__What you should do__
An unaltered copy of the listing below is required.

__Recorded information__

==============================

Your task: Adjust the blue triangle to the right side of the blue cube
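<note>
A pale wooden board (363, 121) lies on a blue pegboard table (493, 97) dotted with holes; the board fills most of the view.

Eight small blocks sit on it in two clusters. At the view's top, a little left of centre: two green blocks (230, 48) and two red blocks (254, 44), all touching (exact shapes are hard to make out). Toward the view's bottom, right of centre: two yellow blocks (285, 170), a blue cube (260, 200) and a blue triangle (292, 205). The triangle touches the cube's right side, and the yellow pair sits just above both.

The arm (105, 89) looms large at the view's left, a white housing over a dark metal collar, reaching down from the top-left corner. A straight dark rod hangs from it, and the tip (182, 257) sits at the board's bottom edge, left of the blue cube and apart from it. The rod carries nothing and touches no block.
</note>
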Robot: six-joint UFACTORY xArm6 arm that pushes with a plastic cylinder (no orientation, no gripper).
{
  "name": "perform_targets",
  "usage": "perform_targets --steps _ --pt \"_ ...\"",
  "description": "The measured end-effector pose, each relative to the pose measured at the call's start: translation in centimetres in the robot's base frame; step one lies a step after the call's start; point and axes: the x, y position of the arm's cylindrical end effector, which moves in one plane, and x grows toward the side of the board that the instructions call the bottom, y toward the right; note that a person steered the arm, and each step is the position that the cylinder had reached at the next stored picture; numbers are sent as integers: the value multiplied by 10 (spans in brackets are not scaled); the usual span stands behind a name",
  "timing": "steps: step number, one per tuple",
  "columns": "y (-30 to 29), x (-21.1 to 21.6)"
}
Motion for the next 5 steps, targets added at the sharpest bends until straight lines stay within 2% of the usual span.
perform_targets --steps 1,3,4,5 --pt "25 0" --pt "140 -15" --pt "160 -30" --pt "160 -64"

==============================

__Written solution__
Your task: Adjust the blue triangle to the right side of the blue cube
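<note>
A pale wooden board (363, 121) lies on a blue pegboard table (493, 97) dotted with holes; the board fills most of the view.

Eight small blocks sit on it in two clusters. At the view's top, a little left of centre: two green blocks (230, 48) and two red blocks (254, 44), all touching (exact shapes are hard to make out). Toward the view's bottom, right of centre: two yellow blocks (285, 170), a blue cube (260, 200) and a blue triangle (292, 205). The triangle touches the cube's right side, and the yellow pair sits just above both.

The arm (105, 89) looms large at the view's left, a white housing over a dark metal collar, reaching down from the top-left corner. A straight dark rod hangs from it, and the tip (182, 257) sits at the board's bottom edge, left of the blue cube and apart from it. The rod carries nothing and touches no block.
</note>
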Robot: six-joint UFACTORY xArm6 arm that pushes with a plastic cylinder (no orientation, no gripper).
{
  "name": "perform_targets",
  "usage": "perform_targets --steps _ --pt \"_ ...\"",
  "description": "The measured end-effector pose, each relative to the pose measured at the call's start: translation in centimetres in the robot's base frame; step one lies a step after the call's start; point and axes: the x, y position of the arm's cylindrical end effector, which moves in one plane, and x grows toward the side of the board that the instructions call the bottom, y toward the right; note that a person steered the arm, and each step is the position that the cylinder had reached at the next stored picture; numbers are sent as integers: the value multiplied by 10 (spans in brackets are not scaled); the usual span stands behind a name",
  "timing": "steps: step number, one per tuple",
  "columns": "y (-30 to 29), x (-21.1 to 21.6)"
}
Motion for the next 5 steps, targets added at the sharpest bends until straight lines stay within 2% of the usual span.
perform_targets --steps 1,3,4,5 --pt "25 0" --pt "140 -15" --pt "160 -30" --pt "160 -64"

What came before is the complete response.